4. The MPC noted that the incoming data on economic activity continues to reflect a broad-based
slowdown. In particular, there has been a significant decline in sales volumes of automobiles and POL in
recent months. Similarly, the contraction in large-scale manufacturing (LSM) accelerated in January to 7.9
percent y/y. Cumulatively, LSM output is down by 4.4 percent during Jul-Jan FY23 when compared with
corresponding period of last year. Reflecting these trends, electricity generation declined for the ninth
consecutive month in February. In agriculture, the information on cotton arrivals remains as per expectation;
however, wheat production target is likely to be missed. These developments, combined with the lagged
impact of the recent monetary tightening and new fiscal consolidation measures implemented since beginning
of March, suggest growth in FY23 will be significantly lower than the post-floods assessment of November
2022.

External sector

5. In February 2023, the current account saw a deficit of only $74 million and the cumulative deficit now
stands at $3.9 billion in Jul-Feb FY23, about 68 percent lower from the same period last year. This mainly
reflects the contraction in imports, which continues to outweigh the combined decline in remittances and
exports. Importantly, workers’ remittances have slightly recovered on m/m basis in February and the
momentum is expected to continue in coming months. However, despite the lower current account deficit,
higher loan repayments relative to disbursements are keeping the foreign exchange reserves under pressure.

Fiscal sector

6. The MPC views that the fiscal outcomes during Jul-Jan FY23 have been encouraging in the context of
achieving macroeconomic stability. The fiscal deficit was contained to 2.3 percent of GDP during Jul-Jan
FY23 compared to 2.8 percent in the same period last year, while the primary balance posted a surplus of 1.1
percent of GDP against a deficit of 0.3 percent last year. This improvement in the primary balance was
achieved on the back of lower subsidies, grants and development spending. Growth in tax revenues, however,
has remained below target, amidst a slowdown in economic activity, reduction in imports and inadequate
policy focus on expanding the tax net, while debt servicing has increased. In this context, the Committee
noted that delivering the envisaged fiscal consolidation is important to complement the ongoing monetary
tightening in order to achieve price stability.

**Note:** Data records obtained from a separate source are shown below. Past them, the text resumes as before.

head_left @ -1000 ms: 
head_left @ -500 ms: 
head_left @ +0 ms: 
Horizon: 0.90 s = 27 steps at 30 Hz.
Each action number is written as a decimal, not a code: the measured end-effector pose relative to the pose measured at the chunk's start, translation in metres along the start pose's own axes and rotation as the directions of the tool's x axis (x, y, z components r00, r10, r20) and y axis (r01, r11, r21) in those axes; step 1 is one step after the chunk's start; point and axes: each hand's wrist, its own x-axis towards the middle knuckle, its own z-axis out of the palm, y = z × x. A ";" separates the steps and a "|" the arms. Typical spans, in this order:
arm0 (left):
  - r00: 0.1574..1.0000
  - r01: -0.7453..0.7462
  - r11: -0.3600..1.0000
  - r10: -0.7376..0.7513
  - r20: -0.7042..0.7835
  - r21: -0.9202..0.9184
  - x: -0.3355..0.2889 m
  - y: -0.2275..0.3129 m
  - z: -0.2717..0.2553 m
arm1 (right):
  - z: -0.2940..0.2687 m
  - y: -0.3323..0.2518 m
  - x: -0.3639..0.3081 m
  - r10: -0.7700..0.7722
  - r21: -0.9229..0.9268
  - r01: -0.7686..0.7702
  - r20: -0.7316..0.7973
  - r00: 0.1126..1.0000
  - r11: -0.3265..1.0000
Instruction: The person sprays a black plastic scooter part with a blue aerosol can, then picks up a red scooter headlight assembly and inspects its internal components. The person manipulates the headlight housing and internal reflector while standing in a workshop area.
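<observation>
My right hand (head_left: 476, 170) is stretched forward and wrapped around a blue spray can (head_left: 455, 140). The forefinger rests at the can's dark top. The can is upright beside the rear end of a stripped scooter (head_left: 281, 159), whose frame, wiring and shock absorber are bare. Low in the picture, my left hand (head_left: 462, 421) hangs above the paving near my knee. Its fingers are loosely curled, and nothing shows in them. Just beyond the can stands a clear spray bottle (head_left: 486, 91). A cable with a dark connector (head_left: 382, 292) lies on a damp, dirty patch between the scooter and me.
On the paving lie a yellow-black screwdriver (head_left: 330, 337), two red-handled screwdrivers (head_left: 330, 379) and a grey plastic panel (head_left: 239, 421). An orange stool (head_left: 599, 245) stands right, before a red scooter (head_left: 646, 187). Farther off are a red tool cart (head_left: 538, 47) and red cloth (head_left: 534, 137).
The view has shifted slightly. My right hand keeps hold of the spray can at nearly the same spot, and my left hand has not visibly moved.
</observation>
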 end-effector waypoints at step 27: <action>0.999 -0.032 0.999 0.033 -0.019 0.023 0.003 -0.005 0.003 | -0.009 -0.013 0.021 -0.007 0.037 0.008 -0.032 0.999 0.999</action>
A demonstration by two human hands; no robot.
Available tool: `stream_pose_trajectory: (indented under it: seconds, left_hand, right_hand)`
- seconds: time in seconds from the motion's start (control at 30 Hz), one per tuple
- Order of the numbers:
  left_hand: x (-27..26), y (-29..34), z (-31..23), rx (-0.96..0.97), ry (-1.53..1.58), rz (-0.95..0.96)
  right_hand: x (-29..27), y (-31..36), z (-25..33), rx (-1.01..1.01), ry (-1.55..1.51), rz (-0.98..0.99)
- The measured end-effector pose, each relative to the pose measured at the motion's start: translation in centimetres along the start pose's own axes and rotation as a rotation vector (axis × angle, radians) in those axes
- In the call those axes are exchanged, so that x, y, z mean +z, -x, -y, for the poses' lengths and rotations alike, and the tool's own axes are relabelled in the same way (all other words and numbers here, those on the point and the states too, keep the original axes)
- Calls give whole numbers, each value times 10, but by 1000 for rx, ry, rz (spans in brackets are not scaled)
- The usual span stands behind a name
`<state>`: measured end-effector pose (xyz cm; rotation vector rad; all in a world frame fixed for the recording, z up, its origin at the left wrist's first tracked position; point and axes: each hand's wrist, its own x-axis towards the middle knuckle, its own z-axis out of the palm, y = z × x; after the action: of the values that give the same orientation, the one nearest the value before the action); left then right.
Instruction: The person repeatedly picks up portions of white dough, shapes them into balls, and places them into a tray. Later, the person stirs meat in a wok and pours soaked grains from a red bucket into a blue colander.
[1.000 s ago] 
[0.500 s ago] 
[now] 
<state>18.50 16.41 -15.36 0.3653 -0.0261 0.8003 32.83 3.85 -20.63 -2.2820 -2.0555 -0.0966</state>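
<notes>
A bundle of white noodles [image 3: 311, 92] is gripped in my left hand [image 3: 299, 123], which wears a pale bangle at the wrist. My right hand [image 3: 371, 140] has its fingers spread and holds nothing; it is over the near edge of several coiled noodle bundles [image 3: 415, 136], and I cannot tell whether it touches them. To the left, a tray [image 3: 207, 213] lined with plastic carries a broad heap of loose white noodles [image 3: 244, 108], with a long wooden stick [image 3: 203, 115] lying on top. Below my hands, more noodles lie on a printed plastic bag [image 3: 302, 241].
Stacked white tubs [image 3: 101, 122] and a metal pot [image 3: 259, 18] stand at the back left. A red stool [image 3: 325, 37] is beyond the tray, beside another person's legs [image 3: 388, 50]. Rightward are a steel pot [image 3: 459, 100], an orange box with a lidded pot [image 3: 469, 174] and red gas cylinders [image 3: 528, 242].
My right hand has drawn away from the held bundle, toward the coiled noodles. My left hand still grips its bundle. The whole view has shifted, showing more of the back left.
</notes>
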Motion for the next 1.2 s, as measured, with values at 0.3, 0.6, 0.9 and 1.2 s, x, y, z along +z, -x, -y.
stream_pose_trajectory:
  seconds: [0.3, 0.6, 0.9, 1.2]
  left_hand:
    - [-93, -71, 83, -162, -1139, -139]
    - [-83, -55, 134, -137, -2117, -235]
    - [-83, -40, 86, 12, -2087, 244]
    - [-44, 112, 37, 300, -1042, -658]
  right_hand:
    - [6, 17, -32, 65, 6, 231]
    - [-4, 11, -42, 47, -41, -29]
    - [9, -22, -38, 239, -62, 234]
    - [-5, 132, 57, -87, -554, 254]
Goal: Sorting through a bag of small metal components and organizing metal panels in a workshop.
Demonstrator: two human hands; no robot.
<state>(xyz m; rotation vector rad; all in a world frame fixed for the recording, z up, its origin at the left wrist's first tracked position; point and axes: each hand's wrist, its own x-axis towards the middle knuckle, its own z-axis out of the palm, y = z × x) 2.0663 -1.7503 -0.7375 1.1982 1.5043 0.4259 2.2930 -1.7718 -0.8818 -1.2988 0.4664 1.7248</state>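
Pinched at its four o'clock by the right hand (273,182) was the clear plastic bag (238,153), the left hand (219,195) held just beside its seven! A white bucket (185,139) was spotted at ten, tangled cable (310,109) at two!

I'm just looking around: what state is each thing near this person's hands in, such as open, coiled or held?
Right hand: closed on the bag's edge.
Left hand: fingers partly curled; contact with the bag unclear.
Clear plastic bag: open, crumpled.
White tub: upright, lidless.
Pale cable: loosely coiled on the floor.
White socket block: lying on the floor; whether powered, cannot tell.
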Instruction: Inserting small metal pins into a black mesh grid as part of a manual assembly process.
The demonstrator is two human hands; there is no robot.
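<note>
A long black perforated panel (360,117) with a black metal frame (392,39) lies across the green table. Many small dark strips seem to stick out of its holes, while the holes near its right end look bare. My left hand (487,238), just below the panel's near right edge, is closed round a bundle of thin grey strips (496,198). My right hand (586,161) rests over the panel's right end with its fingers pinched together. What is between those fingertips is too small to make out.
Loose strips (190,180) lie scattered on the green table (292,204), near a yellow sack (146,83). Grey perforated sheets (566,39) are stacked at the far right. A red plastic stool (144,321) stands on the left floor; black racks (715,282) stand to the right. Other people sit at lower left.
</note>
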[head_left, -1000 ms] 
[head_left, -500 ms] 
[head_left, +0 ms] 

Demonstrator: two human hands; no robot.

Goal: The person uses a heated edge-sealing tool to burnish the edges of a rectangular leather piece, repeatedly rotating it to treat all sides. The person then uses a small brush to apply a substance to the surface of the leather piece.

Monetary and inflation outlook.

7. Broad money growth showed a slight uptick in February, primarily due to a significant expansion in net
domestic assets of the banking system. This was largely on account of higher public sector borrowing as
growth in private sector credit decelerated sharply to 11.1 percent in February 2023 from 18.6 percent in
February 2022. On a monthly basis, private sector credit recorded a contraction for the second consecutive
month in February. This contraction was due to retirement in fixed investment and consumer loans, while
working capital loans saw a marginal seasonal uptick during the month.
8. As the MPC had anticipated, national CPI inflation further rose to 35.4 percent in March 2023, resulting
in average inflation of 27.3 percent during Jul-Mar FY23. The MPC noted that the surge in inflation was
broad-based, though a large part of it was contributed by food and energy components. This reflects the passthrough of increases in taxes and duties, unwinding of untargeted energy subsidies and the recent exchange
rate depreciation. Importantly, core inflation has risen to 18.6 percent in urban and 23.1 percent in rural
baskets, indicating the second-round impacts of the above-mentioned adjustments. The Committee also
viewed the increase in core inflation as partly driven by the elevated inflation expectations, as indicated by
recent sentiment surveys. To anchor these expectations, the MPC views its current monetary policy stance as
appropriate to keep the real interest rate in positive territory on a forward-looking basis.